560.2

The verb ἔρρει in the present tense (“goes slowly,” “wanders about,” “limps” (of Hephaistos in the Iliad), and then, metaphorically: “disappears.”) both surprises the audience’s expectation that he is thinking of the past when Laios was still alive and corrects Kreon’s use of the present perfect, which seems to suggest his realization that the actions foretold by prophecy have been completed. Oidipous must mean to point out that the killer still goes about unseen by anyone, including the prophet. Strangely, however, the meaning “disappears” may apply better to Oidipous, who for years has gone unseen, unmentioned as Laios’ killer.
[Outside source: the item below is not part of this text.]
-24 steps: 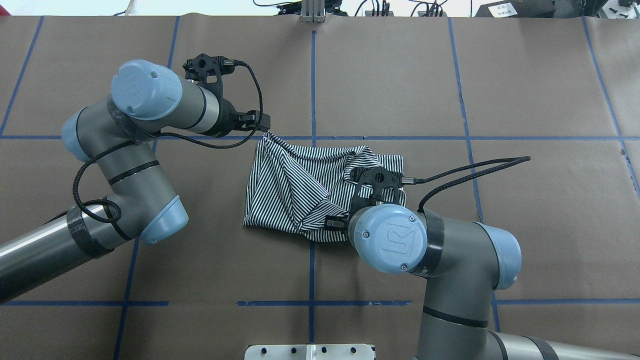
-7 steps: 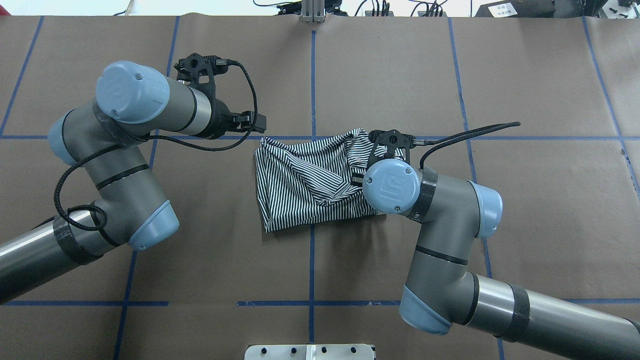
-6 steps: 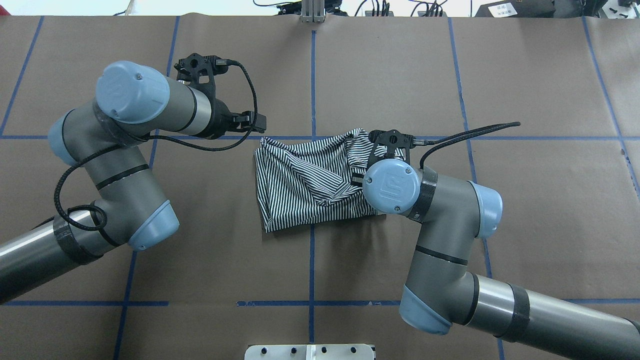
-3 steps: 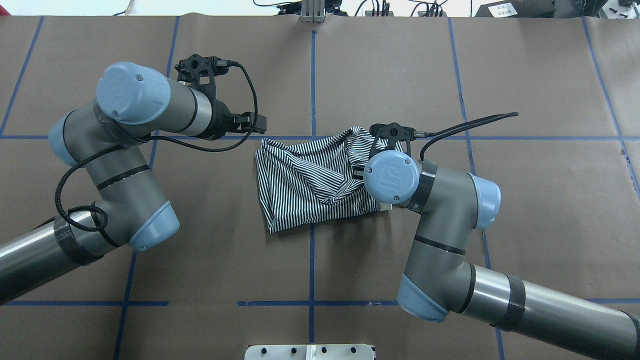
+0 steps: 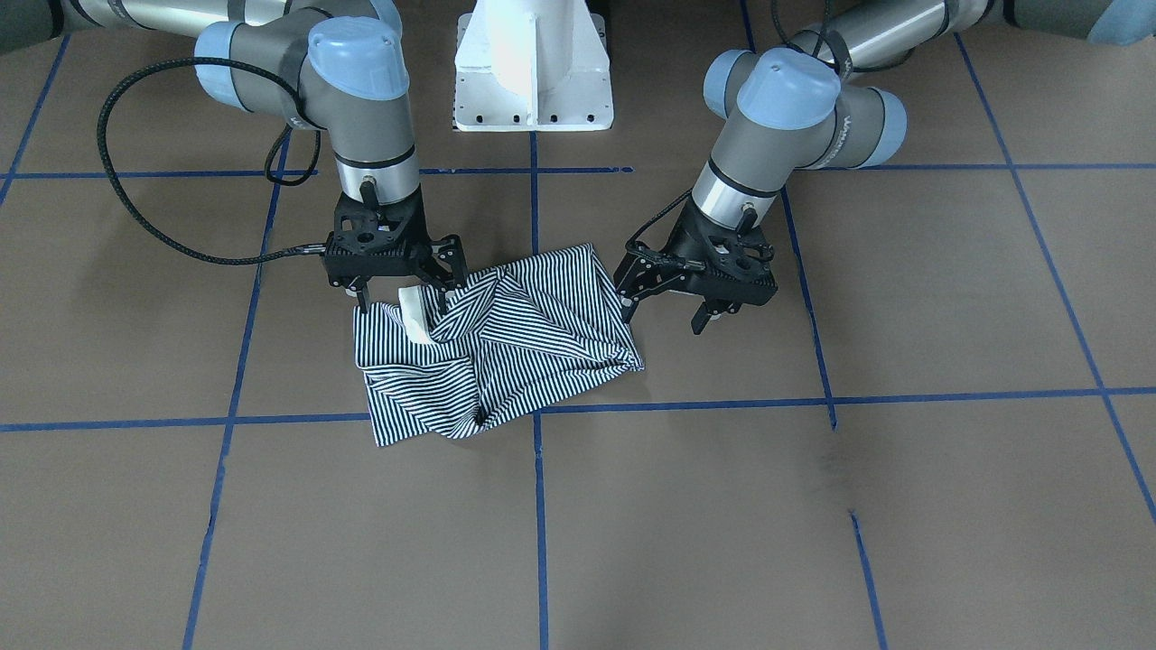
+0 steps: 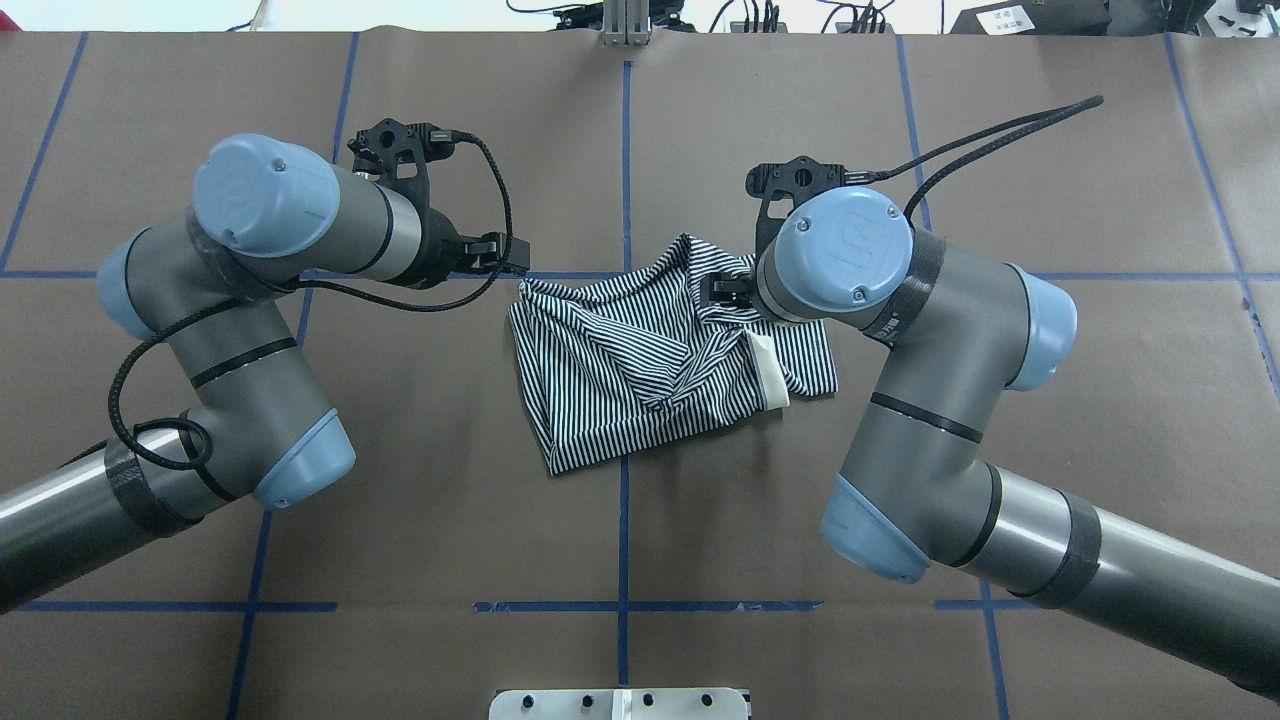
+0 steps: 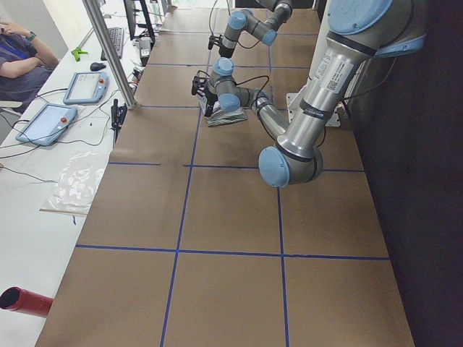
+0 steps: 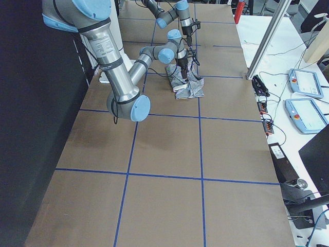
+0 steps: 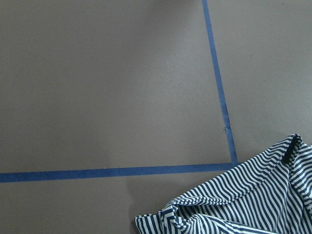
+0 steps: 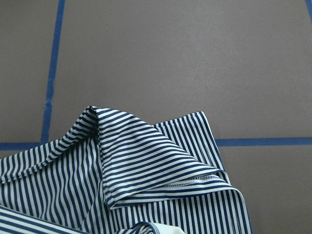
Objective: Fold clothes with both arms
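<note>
The striped polo shirt (image 5: pixel 506 352) lies crumpled near the middle of the brown table, its cream collar (image 5: pixel 414 316) showing at the edge nearest my right arm. My right gripper (image 5: pixel 405 305) hovers just above the collar with its jaws spread and nothing held. In the overhead view its wrist hides it over the shirt (image 6: pixel 640 370). My left gripper (image 5: pixel 664 316) is open and empty, just off the shirt's opposite edge and apart from it. It also shows in the overhead view (image 6: pixel 505 258). Both wrist views show only cloth (image 10: pixel 146 161) and table.
The white pedestal base (image 5: pixel 533 63) stands at the robot's edge of the table. Blue tape lines (image 5: pixel 686 397) cross the brown cover. An operators' bench with tablets (image 7: pixel 83 87) runs along the far side, with a red cylinder (image 7: pixel 25 300) at its end.
My right arm carried the shirt's near edge away from the robot, then let go and rose. The collar now lies uncovered. The left arm has barely moved.
</note>
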Robot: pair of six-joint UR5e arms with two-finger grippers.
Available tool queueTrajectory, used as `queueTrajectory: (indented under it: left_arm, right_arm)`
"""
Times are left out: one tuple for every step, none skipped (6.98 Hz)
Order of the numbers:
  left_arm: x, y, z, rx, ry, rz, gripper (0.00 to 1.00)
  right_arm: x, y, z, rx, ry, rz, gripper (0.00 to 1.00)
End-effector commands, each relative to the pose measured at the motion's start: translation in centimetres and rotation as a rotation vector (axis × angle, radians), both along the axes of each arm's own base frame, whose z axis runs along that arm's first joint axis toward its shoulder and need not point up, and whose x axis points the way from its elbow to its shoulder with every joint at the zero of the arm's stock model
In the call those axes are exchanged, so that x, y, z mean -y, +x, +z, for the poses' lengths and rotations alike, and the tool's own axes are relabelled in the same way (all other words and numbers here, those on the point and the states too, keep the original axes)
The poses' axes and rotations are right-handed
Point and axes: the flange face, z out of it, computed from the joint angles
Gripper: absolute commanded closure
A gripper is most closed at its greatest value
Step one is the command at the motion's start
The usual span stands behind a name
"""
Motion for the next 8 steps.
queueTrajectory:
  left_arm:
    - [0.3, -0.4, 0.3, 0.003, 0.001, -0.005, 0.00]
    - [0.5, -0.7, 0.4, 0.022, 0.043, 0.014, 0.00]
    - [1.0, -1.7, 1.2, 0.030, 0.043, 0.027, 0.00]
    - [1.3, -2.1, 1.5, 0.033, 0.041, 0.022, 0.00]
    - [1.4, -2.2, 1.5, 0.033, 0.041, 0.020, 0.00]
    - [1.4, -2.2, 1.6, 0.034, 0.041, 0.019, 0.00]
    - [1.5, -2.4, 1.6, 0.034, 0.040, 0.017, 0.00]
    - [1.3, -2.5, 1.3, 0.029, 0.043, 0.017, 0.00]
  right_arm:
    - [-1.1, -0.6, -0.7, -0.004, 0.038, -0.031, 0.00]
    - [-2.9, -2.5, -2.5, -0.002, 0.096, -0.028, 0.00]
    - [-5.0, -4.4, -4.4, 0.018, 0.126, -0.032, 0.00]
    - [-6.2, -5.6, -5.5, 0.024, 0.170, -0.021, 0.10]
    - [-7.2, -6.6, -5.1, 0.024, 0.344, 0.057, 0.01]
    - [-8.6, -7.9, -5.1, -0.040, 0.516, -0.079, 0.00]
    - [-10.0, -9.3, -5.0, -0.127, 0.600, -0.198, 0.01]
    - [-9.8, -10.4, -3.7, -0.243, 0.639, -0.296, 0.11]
Oidipous is also either literally or figuratively limping, as his name “Swell-foot” advertises, and while there is no direct textual evidence for Oidipous walking with even the slightest limp (if he does limp, however, the performance would make this evident), his suggestive language superimposes the images of son and father wandering and even limping to their fatal meeting. The verb applies to both and so suggests that the two men come to their meeting by the same path and in the same manner in a process that is still unfolding, for Oidipous is still limping along, still wandering in the same ignorance despite information delivered by prophecy, still moving slowly, painfully slowly, towards his fate. Thus, even now, while insisting that Teiresias should have seen Laios limping towards his death, Oidipous reminds both Kreon and the audience that Laios had been warned, a sign of which Oidipous currently bears in the form of scars on his ankles, just as Oidipous himself was informed at Delphi, despite which he wandered unseen and unseeing into the fateful encounter with his father. That prophetic warnings do not of themselves avert catastrophe points out clearly that there is an issue with prophetic warnings and how properly to heed them. The problem of good and bad listening raised above, then (m545), seems to be addressed here. [Gd] [Mpe] [Mip]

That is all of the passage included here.